> [About this exercise]: Repeat the listing below in full, exactly as it stands.

■ ■ ■ ■ ■ ■ ■

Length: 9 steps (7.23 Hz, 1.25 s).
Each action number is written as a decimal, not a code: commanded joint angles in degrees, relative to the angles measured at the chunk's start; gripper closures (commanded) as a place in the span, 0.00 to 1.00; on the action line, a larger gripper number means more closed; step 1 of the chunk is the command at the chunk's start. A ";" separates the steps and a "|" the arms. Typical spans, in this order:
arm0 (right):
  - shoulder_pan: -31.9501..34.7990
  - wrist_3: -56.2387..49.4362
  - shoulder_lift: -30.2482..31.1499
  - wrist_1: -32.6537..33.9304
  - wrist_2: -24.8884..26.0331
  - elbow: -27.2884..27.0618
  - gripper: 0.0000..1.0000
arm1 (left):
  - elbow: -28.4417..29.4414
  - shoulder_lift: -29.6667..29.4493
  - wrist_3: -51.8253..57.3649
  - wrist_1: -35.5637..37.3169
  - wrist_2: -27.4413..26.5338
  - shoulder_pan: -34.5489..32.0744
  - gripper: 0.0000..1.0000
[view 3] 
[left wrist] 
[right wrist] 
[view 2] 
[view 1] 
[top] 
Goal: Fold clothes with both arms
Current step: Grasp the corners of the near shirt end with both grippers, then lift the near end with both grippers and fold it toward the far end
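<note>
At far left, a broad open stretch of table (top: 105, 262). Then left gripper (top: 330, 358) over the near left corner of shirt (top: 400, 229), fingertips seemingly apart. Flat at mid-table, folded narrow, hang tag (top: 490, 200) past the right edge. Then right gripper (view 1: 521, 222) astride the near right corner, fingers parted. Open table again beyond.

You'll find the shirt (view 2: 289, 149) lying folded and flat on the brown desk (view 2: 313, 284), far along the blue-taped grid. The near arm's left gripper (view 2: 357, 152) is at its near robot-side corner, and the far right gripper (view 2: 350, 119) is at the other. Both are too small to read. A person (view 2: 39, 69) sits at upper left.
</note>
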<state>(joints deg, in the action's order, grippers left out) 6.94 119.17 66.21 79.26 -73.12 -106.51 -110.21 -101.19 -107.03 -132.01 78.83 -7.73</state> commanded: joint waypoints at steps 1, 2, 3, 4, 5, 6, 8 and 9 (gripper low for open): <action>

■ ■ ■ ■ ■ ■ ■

> [Reply]:
Length: 9 steps (7.23 Hz, 1.25 s).
Each action number is written as a decimal, not a code: commanded joint angles in degrees, relative to the angles measured at the chunk's start; gripper closures (commanded) as a place in the span, 0.00 to 1.00; on the action line, a larger gripper number means more closed; step 1 of the chunk is the command at the chunk's start. A ";" separates the steps and a "|" the arms. Typical spans, in this order:
arm0 (right):
  - shoulder_pan: -31.9501..34.7990
  - wrist_3: -56.2387..49.4362
  - shoulder_lift: -30.2482..31.1499
  - wrist_1: -32.6537..33.9304
  - wrist_2: -24.8884..26.0331
  - elbow: -27.2884..27.0618
  - gripper: 0.0000..1.0000
arm1 (left):
  - elbow: -28.4417..29.4414
  - shoulder_lift: -29.6667..29.4493
  - wrist_3: -51.8253..57.3649
  - wrist_1: -35.5637..37.3169
  - wrist_2: -27.4413..26.5338
  - shoulder_pan: -34.5489..32.0744
  - gripper: 0.0000..1.0000
[view 3] 
[left wrist] 
[right wrist] 
[view 2] 
[view 1] 
[top] 
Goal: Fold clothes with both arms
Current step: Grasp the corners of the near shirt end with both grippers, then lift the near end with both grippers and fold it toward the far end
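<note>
At far left, a broad open stretch of table (top: 105, 262). Then left gripper (top: 330, 358) over the near left corner of shirt (top: 400, 229), fingertips seemingly apart. Flat at mid-table, folded narrow, hang tag (top: 490, 200) past the right edge. Then right gripper (view 1: 521, 222) astride the near right corner, fingers parted. Open table again beyond.

You'll find the shirt (view 2: 289, 149) lying folded and flat on the brown desk (view 2: 313, 284), far along the blue-taped grid. The near arm's left gripper (view 2: 357, 152) is at its near robot-side corner, and the far right gripper (view 2: 350, 119) is at the other. Both are too small to read. A person (view 2: 39, 69) sits at upper left.
</note>
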<state>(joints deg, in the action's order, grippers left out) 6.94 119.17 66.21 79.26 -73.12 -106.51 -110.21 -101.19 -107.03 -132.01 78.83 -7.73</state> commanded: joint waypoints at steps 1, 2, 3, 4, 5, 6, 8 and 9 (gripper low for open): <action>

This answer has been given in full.